Output the entire listing that follows verbatim.

┌─ Data block

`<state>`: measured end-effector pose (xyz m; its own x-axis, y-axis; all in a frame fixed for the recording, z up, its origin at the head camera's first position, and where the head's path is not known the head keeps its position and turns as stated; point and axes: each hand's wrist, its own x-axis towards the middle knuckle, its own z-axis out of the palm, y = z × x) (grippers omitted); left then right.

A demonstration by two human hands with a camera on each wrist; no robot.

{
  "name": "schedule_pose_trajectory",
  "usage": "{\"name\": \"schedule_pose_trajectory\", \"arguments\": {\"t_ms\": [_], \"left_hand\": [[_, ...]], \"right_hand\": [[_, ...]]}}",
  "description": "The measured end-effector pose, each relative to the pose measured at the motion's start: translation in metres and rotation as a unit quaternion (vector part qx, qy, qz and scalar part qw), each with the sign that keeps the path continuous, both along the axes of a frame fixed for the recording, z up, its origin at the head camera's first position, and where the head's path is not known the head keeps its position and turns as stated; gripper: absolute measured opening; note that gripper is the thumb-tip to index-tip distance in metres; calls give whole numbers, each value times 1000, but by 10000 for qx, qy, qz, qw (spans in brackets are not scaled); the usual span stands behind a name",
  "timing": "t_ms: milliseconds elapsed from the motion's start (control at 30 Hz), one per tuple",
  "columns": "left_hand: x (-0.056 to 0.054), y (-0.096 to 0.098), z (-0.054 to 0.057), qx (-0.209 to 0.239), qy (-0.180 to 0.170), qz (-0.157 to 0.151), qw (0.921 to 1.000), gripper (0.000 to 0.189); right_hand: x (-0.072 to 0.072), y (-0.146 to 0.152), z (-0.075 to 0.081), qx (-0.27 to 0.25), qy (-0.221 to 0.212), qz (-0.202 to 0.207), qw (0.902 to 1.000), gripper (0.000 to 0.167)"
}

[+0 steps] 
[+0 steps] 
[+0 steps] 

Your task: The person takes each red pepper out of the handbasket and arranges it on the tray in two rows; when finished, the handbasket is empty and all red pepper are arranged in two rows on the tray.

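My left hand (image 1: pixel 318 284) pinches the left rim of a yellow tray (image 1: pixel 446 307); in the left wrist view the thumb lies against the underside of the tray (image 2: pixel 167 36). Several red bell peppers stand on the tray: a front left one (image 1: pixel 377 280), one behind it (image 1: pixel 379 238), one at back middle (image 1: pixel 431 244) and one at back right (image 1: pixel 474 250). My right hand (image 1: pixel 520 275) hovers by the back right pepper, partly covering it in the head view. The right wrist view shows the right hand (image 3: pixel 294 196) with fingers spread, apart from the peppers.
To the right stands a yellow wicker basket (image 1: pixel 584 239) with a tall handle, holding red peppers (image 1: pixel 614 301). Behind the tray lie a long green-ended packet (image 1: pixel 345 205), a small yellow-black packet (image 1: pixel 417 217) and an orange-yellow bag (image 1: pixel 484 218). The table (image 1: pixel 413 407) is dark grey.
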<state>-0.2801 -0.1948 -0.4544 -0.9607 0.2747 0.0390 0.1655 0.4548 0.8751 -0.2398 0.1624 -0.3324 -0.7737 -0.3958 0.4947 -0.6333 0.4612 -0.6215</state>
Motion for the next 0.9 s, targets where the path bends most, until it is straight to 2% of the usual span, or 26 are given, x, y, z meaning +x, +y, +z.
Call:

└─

Output of the exercise:
`<state>`: measured end-effector pose (xyz m; its own x-axis, y-axis; all in a frame fixed for the recording, z up, its origin at the head camera's first position, and where the head's path is not known the head keeps its position and turns as stated; point and axes: each hand's wrist, its own x-axis towards the middle knuckle, its own z-axis out of the palm, y = z × x) (grippers omitted); left then right.

A demonstration by two human hands with a camera on each wrist; no robot.

{
  "name": "schedule_pose_trajectory",
  "usage": "{\"name\": \"schedule_pose_trajectory\", \"arguments\": {\"t_ms\": [_], \"left_hand\": [[_, ...]], \"right_hand\": [[_, ...]]}}",
  "description": "The measured end-effector pose, each relative to the pose measured at the motion's start: translation in metres and rotation as a unit quaternion (vector part qx, qy, qz and scalar part qw), each with the sign that keeps the path continuous, both along the axes of a frame fixed for the recording, z up, its origin at the head camera's first position, and where the head's path is not known the head keeps its position and turns as stated; gripper: absolute measured opening; note that gripper is the thumb-tip to index-tip distance in metres; calls give whole numbers, each value times 1000, but by 10000 for qx, qy, qz, qw (spans in brackets are not scaled); the usual span stands behind a name",
  "timing": "t_ms: milliseconds elapsed from the motion's start (control at 30 Hz), one per tuple",
  "columns": "left_hand: x (-0.056 to 0.054), y (-0.096 to 0.098), z (-0.054 to 0.057), qx (-0.209 to 0.239), qy (-0.180 to 0.170), qz (-0.157 to 0.151), qw (0.921 to 1.000), gripper (0.000 to 0.189); right_hand: x (-0.072 to 0.072), y (-0.146 to 0.152), z (-0.075 to 0.081), qx (-0.27 to 0.25), qy (-0.221 to 0.212), qz (-0.202 to 0.207), qw (0.902 to 1.000), gripper (0.000 to 0.167)"
}

[+0 steps] 
[+0 steps] 
[+0 steps] 

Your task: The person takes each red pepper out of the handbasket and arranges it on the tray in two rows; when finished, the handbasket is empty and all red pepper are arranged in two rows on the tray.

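My left hand (image 1: pixel 318 284) pinches the left rim of a yellow tray (image 1: pixel 446 307); in the left wrist view the thumb lies against the underside of the tray (image 2: pixel 167 36). Several red bell peppers stand on the tray: a front left one (image 1: pixel 377 280), one behind it (image 1: pixel 379 238), one at back middle (image 1: pixel 431 244) and one at back right (image 1: pixel 474 250). My right hand (image 1: pixel 520 275) hovers by the back right pepper, partly covering it in the head view. The right wrist view shows the right hand (image 3: pixel 294 196) with fingers spread, apart from the peppers.
To the right stands a yellow wicker basket (image 1: pixel 584 239) with a tall handle, holding red peppers (image 1: pixel 614 301). Behind the tray lie a long green-ended packet (image 1: pixel 345 205), a small yellow-black packet (image 1: pixel 417 217) and an orange-yellow bag (image 1: pixel 484 218). The table (image 1: pixel 413 407) is dark grey.
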<state>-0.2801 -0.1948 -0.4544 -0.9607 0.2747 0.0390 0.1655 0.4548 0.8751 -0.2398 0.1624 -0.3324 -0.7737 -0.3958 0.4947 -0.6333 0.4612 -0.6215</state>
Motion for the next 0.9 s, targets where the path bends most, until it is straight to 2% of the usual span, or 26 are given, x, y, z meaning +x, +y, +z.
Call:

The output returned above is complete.